Democracia é oportunizar a todos o mesmo ponto de partida. Quanto ao ponto de chegada, depende de cada um.

Fernando Sabino

Entendo que este seja um tema pertinente ao momento em que vivemos em nosso país e porque não dizer a especificidade de Mato Grosso na luta pela valorização profissional. Estamos em clima de Conferencia da educação- II CONAE- e nas etapas escolares, municipais e intermunicipais, o que mais se fala é a respeito da democracia na educação.

Este é pois o momento oportuno para o debate, para o diálogo sobre a democracia, todavia é preciso entendermos está uma questão processual e fruto de lutas que duram mais de 500 anos em nosso país, marcado pela oligarquia burguesa que insiste em decidir os destinos da nação.

A democracia na educação está além dos muros da escola, perpassa os processos políticos e culturais que se ativam na história do povo brasileiro. Por isto é um processo de democratização atrelados as práticas pedagógicas democráticas. Não sei se isto ficou muito claro, mas é o que flui para mim. Uma coisa é democratizar a educação outra bem diferente e ter práticas democráticas na educação. E se lançarmos o nosso olhar ao sistema, às práticas, ás politicas veremos que o resultado será um tanto paradoxal. 

Quando penso em princípios e mecanismos da gestão democrática não consigo nortear meu raciocínio sem pensar nos seguinte elementos que julgo serem setas no caminho para o entendimento desta questão: Acesso universal; Qualidade de ensino, Gestão democrática.

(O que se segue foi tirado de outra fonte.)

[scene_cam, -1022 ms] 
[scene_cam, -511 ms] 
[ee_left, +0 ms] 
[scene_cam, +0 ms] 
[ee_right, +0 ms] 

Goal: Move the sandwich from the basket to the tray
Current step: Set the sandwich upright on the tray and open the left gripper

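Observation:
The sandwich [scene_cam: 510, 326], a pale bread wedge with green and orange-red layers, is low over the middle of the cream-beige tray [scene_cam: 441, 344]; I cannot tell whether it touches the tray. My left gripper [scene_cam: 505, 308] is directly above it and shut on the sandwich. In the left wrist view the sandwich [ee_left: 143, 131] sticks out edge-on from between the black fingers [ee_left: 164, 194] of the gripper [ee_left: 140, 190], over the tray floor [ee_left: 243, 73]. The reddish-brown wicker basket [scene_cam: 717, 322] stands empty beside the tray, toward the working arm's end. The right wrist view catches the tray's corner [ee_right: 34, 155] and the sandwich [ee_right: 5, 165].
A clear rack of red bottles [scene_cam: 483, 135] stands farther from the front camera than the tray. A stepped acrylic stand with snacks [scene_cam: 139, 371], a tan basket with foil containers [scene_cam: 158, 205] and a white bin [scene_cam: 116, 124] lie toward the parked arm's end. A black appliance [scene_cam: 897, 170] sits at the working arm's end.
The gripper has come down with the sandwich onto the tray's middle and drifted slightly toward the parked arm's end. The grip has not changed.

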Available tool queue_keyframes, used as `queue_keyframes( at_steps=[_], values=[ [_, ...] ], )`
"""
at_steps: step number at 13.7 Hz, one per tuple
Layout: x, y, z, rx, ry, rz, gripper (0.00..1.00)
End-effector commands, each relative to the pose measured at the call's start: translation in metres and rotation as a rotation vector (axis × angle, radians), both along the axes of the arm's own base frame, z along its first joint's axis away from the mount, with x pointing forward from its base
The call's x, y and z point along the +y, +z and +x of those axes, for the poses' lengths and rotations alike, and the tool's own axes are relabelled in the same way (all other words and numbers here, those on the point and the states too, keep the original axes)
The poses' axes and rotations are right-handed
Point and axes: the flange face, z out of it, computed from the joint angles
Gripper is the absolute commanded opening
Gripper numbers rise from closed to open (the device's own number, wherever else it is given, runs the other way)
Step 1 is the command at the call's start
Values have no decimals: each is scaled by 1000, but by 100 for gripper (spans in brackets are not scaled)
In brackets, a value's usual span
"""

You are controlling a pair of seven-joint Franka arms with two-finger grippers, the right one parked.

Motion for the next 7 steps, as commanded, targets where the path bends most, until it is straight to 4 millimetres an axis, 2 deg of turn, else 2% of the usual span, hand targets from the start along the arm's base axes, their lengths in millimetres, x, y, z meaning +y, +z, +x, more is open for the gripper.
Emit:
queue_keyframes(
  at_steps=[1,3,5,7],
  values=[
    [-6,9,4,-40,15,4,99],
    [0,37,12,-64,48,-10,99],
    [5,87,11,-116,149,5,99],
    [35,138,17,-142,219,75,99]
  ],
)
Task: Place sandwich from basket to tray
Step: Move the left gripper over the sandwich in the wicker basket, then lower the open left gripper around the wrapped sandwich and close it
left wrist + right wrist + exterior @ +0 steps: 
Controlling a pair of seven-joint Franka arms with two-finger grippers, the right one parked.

Partindo daí em síntese podemos perceber que a historicidade da educação no brasil, nos mostra um a um quadro estarrecedor. Tivemos 210 anos de educação Jesuítica, cujos objetivos era ensinar ler e escrever com base meramente na fé e não no princípio de direito. A educação era centrada em dogmas e a igreja decidia o que os índios podia e deviam aprender.

De 1760 a 1808 o Marques Pombal expulsa os jesuítas e passa a organizar escolas para servir ao Estado, e a educação passou a ser, rigorosas, com professor único, sargentos das milícias militares como professores nos colégios para substituir os jesuítas.

Em 1821 D. João VI volta a Portugal. Em 1822 seu filho D. Pedro I proclama a Independência do Brasil e, em 1824, outorga a primeira Constituição brasileira. O Art. 179 desta Lei Magna dizia que a "instrução primária é gratuita para todos os cidadãos". Parece um tanto irônico a o vislumbre da nossa Constituição Imperial de 1824, art. 179, XXXII, como direito dos mesmos a instrução primária gratuita para os cidadãos.O art. 6º da mesma Constituição define como cidadãos brasileiros os que no Brasil tiverem nascido, quer sejam ingênuos (nasceram livres de pai livres) ou Libertos (alforriados). Não reconhece os escravos como cidadãos. Educação restrita à população urbana e europeia.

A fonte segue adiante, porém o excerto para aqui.